YOUR INSTRUCTIONS =
Would you restate the full listing word for word and omit its pictures?

SOURCE MATERIAL =
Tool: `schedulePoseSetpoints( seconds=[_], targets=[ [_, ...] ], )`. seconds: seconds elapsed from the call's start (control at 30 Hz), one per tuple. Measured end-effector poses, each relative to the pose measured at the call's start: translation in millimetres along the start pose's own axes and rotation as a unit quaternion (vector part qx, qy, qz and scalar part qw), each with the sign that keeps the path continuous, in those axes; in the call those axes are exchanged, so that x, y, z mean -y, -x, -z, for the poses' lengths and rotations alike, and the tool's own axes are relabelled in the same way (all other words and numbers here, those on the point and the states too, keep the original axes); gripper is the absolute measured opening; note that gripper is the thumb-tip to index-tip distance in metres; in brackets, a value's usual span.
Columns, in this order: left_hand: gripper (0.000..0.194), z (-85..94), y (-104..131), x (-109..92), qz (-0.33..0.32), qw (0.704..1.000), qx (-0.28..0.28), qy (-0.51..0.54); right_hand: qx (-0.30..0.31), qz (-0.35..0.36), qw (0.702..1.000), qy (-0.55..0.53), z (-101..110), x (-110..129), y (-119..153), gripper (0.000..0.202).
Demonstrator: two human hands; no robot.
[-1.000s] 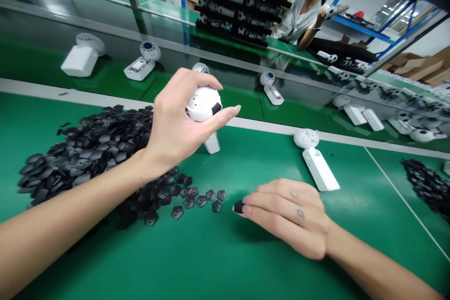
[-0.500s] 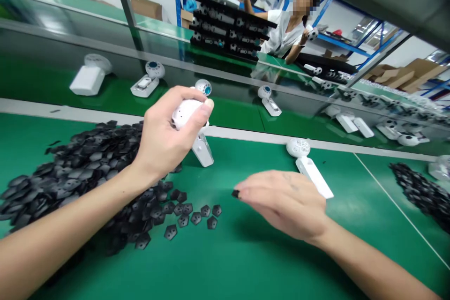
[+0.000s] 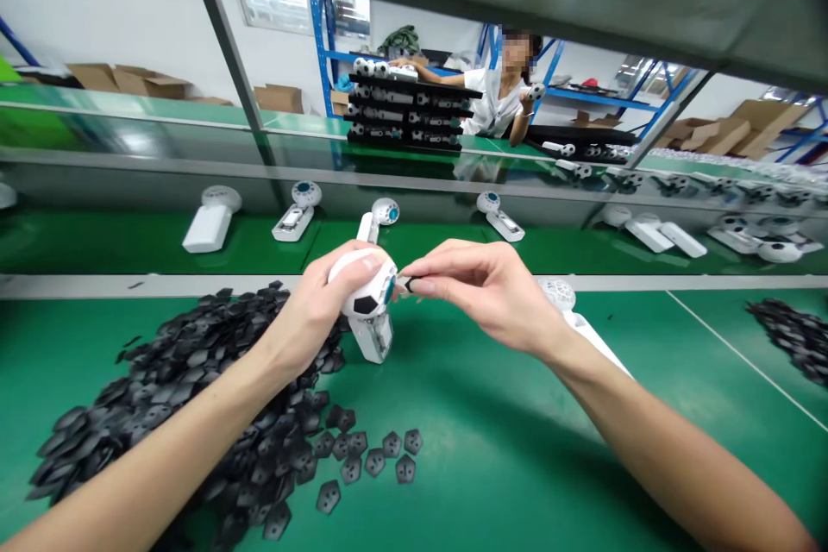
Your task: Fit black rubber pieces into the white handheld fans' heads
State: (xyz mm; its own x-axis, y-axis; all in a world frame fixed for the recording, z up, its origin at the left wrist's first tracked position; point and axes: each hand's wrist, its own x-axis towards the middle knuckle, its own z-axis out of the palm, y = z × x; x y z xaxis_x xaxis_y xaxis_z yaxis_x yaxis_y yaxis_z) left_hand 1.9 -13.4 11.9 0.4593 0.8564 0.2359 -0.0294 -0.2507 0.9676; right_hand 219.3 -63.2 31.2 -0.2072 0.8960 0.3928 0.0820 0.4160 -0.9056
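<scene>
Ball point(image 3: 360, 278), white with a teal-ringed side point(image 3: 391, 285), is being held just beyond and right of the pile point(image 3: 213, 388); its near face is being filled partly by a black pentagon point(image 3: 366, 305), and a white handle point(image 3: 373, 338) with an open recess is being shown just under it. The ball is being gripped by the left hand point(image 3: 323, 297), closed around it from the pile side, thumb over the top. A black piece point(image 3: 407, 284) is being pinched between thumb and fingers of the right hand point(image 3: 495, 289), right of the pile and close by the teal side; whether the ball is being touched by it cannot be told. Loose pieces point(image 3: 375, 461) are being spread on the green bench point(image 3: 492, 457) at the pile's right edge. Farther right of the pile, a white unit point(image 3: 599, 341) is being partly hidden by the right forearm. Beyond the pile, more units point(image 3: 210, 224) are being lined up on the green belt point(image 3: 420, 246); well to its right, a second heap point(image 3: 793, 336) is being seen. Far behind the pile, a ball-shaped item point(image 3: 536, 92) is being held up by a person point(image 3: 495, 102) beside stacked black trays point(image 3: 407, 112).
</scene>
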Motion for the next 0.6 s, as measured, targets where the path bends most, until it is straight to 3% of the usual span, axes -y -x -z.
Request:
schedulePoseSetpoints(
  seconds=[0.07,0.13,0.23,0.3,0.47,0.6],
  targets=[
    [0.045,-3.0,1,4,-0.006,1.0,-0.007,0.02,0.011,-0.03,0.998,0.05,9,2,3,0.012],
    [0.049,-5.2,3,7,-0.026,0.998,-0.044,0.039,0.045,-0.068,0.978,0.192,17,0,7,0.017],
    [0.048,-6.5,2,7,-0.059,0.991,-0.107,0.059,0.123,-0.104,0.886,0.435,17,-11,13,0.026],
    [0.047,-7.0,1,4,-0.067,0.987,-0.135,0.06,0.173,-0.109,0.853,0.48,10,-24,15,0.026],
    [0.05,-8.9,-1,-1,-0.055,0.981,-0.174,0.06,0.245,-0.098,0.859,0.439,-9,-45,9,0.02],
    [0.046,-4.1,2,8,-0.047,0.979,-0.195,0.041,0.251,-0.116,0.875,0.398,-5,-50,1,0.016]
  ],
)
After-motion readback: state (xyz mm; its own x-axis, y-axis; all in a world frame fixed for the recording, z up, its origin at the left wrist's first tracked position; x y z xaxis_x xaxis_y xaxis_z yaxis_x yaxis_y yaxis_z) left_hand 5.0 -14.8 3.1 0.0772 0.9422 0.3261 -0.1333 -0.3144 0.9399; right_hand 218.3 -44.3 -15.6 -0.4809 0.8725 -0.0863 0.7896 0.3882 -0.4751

YOUR RESPONSE =
Tool: `schedulePoseSetpoints( seconds=[_], targets=[ [_, ...] ], )`. seconds: seconds elapsed from the call's start (control at 30 Hz), one per tuple. Measured end-effector poses, each relative to the pose measured at the call's start: translation in millimetres along the start pose's own axes and rotation as a unit quaternion (vector part qx, qy, qz and scalar part qw), each with the sign that keeps the path continuous, in those axes; in the call those axes are exchanged, so that x, y, z mean -y, -x, -z, for the poses' lengths and rotations alike, and the tool's own axes are relabelled in the same way (all other words and numbers here, those on the point and the states too, keep the original axes); gripper is the absolute measured opening; note that gripper is the thumb-tip to index-tip distance in metres; in brackets, a value's usual span.
Columns, in this order: left_hand: gripper (0.000..0.194), z (-85..94), y (-104..131), x (-109..92), qz (-0.33..0.32), qw (0.704..1.000), qx (-0.28..0.28), qy (-0.51..0.54); right_hand: qx (-0.30..0.31), qz (-0.35..0.36), qw (0.702..1.000), qy (-0.55..0.53), z (-101..110), x (-110..129), y (-119..153), gripper (0.000..0.202).
Demonstrator: two human hands; no robot.
[-1.000s] 
[-0.500s] 
[+0.000s] 
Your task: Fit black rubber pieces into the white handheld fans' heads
State: (xyz mm; its own x-axis, y-axis; all in a world frame fixed for the recording, z up, its origin at the left wrist's first tracked position; point and axes: each hand's wrist, its own x-axis towards the middle knuckle, its own z-axis out of the palm, y = z × x; x y z xaxis_x xaxis_y xaxis_z yaxis_x yaxis_y yaxis_z) left_hand 1.9 -13.4 11.9 0.4593 0.8564 0.2359 -0.0294 -0.2507 0.9676; right_hand 219.3 -63.2 31.2 -0.2072 0.8960 0.3928 0.0820 0.4160 -0.9056
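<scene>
Ball point(image 3: 360, 278), white with a teal-ringed side point(image 3: 391, 285), is being held just beyond and right of the pile point(image 3: 213, 388); its near face is being filled partly by a black pentagon point(image 3: 366, 305), and a white handle point(image 3: 373, 338) with an open recess is being shown just under it. The ball is being gripped by the left hand point(image 3: 323, 297), closed around it from the pile side, thumb over the top. A black piece point(image 3: 407, 284) is being pinched between thumb and fingers of the right hand point(image 3: 495, 289), right of the pile and close by the teal side; whether the ball is being touched by it cannot be told. Loose pieces point(image 3: 375, 461) are being spread on the green bench point(image 3: 492, 457) at the pile's right edge. Farther right of the pile, a white unit point(image 3: 599, 341) is being partly hidden by the right forearm. Beyond the pile, more units point(image 3: 210, 224) are being lined up on the green belt point(image 3: 420, 246); well to its right, a second heap point(image 3: 793, 336) is being seen. Far behind the pile, a ball-shaped item point(image 3: 536, 92) is being held up by a person point(image 3: 495, 102) beside stacked black trays point(image 3: 407, 112).
</scene>
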Motion for the next 0.6 s, as measured, targets where the path bends most, until it is straight to 3% of the usual span, axes -y -x -z.
Request:
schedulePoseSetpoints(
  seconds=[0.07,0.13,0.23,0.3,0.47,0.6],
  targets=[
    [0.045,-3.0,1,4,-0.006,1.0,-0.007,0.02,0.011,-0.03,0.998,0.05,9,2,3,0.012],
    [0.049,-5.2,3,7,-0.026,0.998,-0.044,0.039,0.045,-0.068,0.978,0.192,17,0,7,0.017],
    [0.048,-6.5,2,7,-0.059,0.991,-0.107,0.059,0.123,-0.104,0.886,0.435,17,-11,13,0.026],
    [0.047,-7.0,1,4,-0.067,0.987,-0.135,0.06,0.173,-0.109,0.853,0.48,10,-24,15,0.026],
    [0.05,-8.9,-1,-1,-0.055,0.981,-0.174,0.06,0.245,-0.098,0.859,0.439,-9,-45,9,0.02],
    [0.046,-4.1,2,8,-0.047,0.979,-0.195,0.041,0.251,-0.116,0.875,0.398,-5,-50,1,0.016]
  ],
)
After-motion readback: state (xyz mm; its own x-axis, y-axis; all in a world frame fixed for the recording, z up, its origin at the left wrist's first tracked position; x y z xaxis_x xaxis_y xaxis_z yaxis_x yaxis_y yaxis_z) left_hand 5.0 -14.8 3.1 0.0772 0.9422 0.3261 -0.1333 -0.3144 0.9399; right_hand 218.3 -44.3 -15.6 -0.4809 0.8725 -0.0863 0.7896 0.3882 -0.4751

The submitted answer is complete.